One can fight history, but not geography is the latest lesson nations have learned. We, for lack of better luck, live in a dog-eat-dog neighbourhood, where three out of four neighbours are utterly ill at ease with us and have on their fingertips all the instances when they were dealt a wrong hand and left in the dark by their now-friend, now-enemy neighbour i.e. Pakistan.

Our ‘brother’ on west side, Afghanistan, has a long list of grievances, be it from Pakistan’s role in ruining it in the first place, seeking an ever-elusive strategic depth or returning Afghan refugees at a time when the war-torn republic is under immense turmoil.

Also, the newfound affection between Afghanistan and India with later pledging a billion dollar financial assistance to show its ‘abiding support for a unified, sovereign, democratic, peaceful and prosperous Afghanistan’ is being interpreted in Pakistan as birth of an evil nexus between a war ravaged, mercenary country and an old enemy turned regional bully. Whether the apprehensions are true or not is immaterial since it is the mindset through which Pakistan views the happenings around rather than the happenings themselves.

Our imagined and perceived misgivings about the doings and undoings of Iran are also endless. We smell a rat whenever any of our two neighbours sit at a table that has no seat with our tag.

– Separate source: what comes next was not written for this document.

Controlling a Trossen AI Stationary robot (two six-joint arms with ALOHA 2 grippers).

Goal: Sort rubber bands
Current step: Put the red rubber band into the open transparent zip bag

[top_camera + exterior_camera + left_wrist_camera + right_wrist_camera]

No doubt, the responsibility does not squarely lie with Pakistan alone. India, Iran and Afghanistan too, at times, refuse to behave with neighbourly grace and restraint. They all, it seems, are yet to learn how to shed undue interest in each other’s ‘state of affairs’. Nothing can better sum up the regional situation and this write up better than this excerpt from Charles Dickens’ ‘Great Expectations’: ‘In a word, I was too cowardly to do what I knew to be right, as I had been too cowardly to avoid doing what I knew to be wrong’. And that, dearest sirs and ma’ams, is precisely what we’ve been doing for past many generations.